TASK STATEMENT: Retype every entry exactly, character for character.
+===+
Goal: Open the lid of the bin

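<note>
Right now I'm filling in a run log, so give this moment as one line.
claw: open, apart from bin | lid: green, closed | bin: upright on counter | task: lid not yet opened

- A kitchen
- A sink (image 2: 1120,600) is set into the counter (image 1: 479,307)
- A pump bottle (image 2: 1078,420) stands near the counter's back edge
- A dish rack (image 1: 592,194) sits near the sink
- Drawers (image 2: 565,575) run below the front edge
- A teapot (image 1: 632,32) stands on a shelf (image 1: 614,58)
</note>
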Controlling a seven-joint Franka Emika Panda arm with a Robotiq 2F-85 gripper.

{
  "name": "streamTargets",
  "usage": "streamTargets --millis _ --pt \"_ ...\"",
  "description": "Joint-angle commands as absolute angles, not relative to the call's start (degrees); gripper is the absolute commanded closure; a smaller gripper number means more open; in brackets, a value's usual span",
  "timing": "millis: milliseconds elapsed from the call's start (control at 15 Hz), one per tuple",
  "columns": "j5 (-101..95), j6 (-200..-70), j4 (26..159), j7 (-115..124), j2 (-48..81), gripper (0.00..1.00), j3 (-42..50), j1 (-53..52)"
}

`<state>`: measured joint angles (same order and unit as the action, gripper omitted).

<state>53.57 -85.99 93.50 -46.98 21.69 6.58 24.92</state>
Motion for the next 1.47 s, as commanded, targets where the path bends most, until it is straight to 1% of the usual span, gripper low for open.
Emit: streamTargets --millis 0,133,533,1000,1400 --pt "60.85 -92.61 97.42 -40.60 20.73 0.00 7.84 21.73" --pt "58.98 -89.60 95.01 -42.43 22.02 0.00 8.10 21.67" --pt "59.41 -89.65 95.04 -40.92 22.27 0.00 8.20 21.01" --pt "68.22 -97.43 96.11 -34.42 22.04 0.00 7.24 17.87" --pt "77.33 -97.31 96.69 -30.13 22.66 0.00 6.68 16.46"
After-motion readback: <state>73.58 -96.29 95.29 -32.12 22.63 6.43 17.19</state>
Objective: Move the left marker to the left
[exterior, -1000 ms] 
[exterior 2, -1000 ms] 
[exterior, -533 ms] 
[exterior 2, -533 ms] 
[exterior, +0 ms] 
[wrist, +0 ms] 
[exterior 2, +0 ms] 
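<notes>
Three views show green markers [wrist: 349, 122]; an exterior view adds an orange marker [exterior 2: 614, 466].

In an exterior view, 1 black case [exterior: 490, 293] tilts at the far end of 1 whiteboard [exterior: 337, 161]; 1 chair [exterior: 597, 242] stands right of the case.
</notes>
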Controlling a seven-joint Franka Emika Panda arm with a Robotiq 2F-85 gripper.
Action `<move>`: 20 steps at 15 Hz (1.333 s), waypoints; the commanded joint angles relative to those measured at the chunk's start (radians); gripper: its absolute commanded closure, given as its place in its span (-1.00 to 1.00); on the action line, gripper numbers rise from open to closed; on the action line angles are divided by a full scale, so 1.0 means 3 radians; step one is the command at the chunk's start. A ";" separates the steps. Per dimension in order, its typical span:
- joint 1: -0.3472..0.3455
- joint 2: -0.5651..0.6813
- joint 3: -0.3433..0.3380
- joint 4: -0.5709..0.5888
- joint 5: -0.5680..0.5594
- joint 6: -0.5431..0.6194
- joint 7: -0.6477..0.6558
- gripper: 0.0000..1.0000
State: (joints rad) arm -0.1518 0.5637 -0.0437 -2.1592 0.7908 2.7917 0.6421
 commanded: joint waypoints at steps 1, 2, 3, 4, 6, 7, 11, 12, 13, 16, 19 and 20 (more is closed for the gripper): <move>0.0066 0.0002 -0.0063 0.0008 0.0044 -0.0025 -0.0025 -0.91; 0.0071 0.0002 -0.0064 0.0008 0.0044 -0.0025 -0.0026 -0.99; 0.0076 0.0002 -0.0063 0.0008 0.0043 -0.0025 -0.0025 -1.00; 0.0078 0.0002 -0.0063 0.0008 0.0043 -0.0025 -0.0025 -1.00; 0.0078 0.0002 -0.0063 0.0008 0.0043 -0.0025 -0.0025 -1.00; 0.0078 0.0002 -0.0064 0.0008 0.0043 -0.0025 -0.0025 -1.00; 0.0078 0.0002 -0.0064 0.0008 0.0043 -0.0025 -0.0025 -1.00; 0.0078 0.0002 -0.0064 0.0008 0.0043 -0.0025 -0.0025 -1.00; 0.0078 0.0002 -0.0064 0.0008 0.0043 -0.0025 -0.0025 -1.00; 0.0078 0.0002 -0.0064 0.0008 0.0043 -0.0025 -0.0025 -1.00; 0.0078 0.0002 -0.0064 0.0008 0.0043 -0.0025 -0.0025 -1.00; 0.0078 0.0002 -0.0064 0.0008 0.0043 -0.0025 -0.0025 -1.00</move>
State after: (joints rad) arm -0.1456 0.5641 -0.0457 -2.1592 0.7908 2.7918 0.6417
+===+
REPLY TO THE EXERCISE:
Goal: Open the lid of the bin

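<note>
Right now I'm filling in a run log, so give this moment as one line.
claw: open, apart from bin | lid: green, closed | bin: upright on counter | task: lid not yet opened

- A kitchen
- A sink (image 2: 1120,600) is set into the counter (image 1: 479,307)
- A pump bottle (image 2: 1078,420) stands near the counter's back edge
- A dish rack (image 1: 592,194) sits near the sink
- Drawers (image 2: 565,575) run below the front edge
- A teapot (image 1: 632,32) stands on a shelf (image 1: 614,58)
</note>
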Controlling a seven-joint Franka Emika Panda arm with a Robotiq 2F-85 gripper.

{
  "name": "streamTargets",
  "usage": "streamTargets --millis _ --pt \"_ ...\"",
  "description": "Joint-angle commands as absolute angles, not relative to the call's start (degrees); gripper is the absolute commanded closure; a smaller gripper number means more open; in brackets, a value's usual span",
  "timing": "millis: milliseconds elapsed from the call's start (control at 15 Hz), one per tuple",
  "columns": "j5 (-101..95), j6 (-200..-70), j4 (26..159), j7 (-115..124), j2 (-48..81), gripper (0.00..1.00), j3 (-42..50), j1 (-53..52)"
}

`<state>`: measured joint angles (same order and unit as the action, gripper omitted).

<state>53.57 -85.99 93.50 -46.98 21.69 6.58 24.92</state>
Motion for the next 1.47 s, as commanded, targets where the path bends most, until it is straight to 1% of the usual span, gripper low for open.
Emit: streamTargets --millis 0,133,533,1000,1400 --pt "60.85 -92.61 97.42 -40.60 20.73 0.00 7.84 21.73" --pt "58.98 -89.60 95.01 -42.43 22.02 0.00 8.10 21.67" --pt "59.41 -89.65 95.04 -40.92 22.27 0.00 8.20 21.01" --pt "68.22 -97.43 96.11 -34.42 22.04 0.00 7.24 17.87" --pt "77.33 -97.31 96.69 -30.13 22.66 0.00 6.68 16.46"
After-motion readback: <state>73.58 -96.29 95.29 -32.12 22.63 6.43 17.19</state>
Objective: Move the left marker to the left
[exterior, -1000 ms] 
[exterior 2, -1000 ms] 
[exterior, -533 ms] 
[exterior 2, -533 ms] 
[exterior, +0 ms] 
[wrist, +0 ms] 
[exterior 2, +0 ms] 
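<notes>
Three views show green markers [wrist: 349, 122]; an exterior view adds an orange marker [exterior 2: 614, 466].

In an exterior view, 1 black case [exterior: 490, 293] tilts at the far end of 1 whiteboard [exterior: 337, 161]; 1 chair [exterior: 597, 242] stands right of the case.
</notes>
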Controlling a seven-joint Franka Emika Panda arm with a Robotiq 2F-85 gripper.
Action `<move>`: 20 steps at 15 Hz (1.333 s), waypoints; the commanded joint angles relative to those measured at the chunk's start (radians); gripper: its absolute commanded closure, given as its place in its span (-1.00 to 1.00); on the action line, gripper numbers rise from open to closed; on the action line angles are divided by a full scale, so 1.0 means 3 radians; step one is the command at the chunk's start. A ";" separates the steps. Per dimension in order, its typical span:
- joint 1: -0.3472..0.3455
- joint 2: -0.5651..0.6813
- joint 3: -0.3433..0.3380
- joint 4: -0.5709..0.5888
- joint 5: -0.5680..0.5594
- joint 6: -0.5431..0.6194
- joint 7: -0.6477..0.6558
- gripper: 0.0000..1.0000
State: (joints rad) arm -0.1518 0.5637 -0.0437 -2.1592 0.7908 2.7917 0.6421
 commanded: joint waypoints at steps 1, 2, 3, 4, 6, 7, 11, 12, 13, 16, 19 and 20 (more is closed for the gripper): <move>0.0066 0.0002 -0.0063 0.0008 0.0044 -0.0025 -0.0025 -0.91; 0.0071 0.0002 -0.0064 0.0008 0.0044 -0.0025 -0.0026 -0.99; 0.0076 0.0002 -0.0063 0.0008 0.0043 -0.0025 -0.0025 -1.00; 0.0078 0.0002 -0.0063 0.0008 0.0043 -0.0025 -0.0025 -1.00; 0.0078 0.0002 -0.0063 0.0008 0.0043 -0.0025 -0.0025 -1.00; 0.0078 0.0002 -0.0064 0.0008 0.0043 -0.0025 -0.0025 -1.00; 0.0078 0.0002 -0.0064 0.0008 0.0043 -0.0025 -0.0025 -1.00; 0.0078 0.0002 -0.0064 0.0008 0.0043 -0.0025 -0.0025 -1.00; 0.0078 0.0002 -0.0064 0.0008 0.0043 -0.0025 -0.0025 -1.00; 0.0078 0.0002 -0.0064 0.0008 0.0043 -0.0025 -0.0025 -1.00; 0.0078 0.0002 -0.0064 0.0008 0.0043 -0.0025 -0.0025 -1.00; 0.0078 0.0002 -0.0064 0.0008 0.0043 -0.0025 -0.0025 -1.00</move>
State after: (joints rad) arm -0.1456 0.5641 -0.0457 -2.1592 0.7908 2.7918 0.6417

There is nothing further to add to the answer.